I checked in with the Educated Grandparent, a site that's on my blogroll. The two women who write it--both grandparents and social workers
--recently posted on a topic that is a hot button issue for many of us
with grown children (and grandchildren as well): the invasiveness of social media activity, or as they put it "the technological world
of internet, Android phones, iPads and instant gratification."

In a post they title Help! Help! Our Children Are Drowning in Technology, their worry is that "we're living in a world of virtual
reality. It separates parents from children and us from each other. Talk TO me,
not AT me. We definitely do things faster but not better. The internet, with
its Facebook and blogs, is supposed to unite us but it really isolates us."

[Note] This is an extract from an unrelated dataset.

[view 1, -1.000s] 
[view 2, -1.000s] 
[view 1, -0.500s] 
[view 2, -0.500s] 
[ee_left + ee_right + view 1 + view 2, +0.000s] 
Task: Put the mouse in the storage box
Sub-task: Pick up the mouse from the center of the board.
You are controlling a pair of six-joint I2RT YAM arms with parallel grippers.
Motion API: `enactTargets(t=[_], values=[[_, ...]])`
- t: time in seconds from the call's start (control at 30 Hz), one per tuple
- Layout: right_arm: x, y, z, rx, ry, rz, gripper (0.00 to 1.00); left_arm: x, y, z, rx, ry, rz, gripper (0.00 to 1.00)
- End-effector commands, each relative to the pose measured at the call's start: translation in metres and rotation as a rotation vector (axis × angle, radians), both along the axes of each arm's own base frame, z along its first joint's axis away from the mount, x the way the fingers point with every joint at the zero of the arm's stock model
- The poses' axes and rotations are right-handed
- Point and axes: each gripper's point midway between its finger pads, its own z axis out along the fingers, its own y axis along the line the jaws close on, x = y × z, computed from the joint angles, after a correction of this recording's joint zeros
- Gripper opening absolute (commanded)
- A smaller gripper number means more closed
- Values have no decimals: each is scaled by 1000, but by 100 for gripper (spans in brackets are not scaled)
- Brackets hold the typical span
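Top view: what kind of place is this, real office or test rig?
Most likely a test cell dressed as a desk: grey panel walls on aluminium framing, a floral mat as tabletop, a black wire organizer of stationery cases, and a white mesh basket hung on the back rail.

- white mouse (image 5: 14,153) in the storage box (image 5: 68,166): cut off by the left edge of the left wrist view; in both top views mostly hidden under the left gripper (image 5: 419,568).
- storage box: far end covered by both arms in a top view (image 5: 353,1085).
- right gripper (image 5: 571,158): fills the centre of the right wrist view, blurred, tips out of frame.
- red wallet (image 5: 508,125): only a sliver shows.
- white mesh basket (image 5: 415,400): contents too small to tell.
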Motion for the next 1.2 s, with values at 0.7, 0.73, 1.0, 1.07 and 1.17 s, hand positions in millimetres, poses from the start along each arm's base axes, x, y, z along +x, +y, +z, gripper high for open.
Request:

It's especially frustrating for those of us of a generation that expects visitors--our grown children, our grandchildren--to chat with us when they're sitting at our kitchen table.The Gameboy should be stored in the backpack; the cellphone set on mute--unless we want to let them play a game on our cellphone with us. Competitive BrickBreaker, anyone?
And yet, though our sense of social interaction demands eye to eye contact, we need our visitors to keep us up to date on the new tools. We can complain all we want about how unsatisfying a virtual Facebook friend is and how limiting twitter communication is, but personally, I also feel a need to be with it. I have a nephew who's in college. I can email him all I want and never get an answer. I can call him on his cell phone and reach a dead end. But if I text him, a reply comes right back at me. That's the way of their world.
So we can joke, complain and even sit back and marvel at the silliness of some smart phone apps, but they are part of our children's reality. Do we lose communication with them if we cut ourselves off from the technology?
Educated Grandparent ends with a wonderful little anecdote, one that makes you wonder what the point of keeping up is. "A friend of ours just bought a brand
new smartphone," they write. "He showed us all its tricks and then said, “Look at this!” He
typed in the name of our restaurant ...and sure enough, there it was
on the screen of his phone. “Isn't this the greatest thing you've ever seen?”
he gloated, “This is right where we are.” The only problem was we already knew where
we were."
Yes we do. But the frustrating thing is that where we are is not where the world is going. Do we also need to adapt to move forward in our grown- and grand children's wake?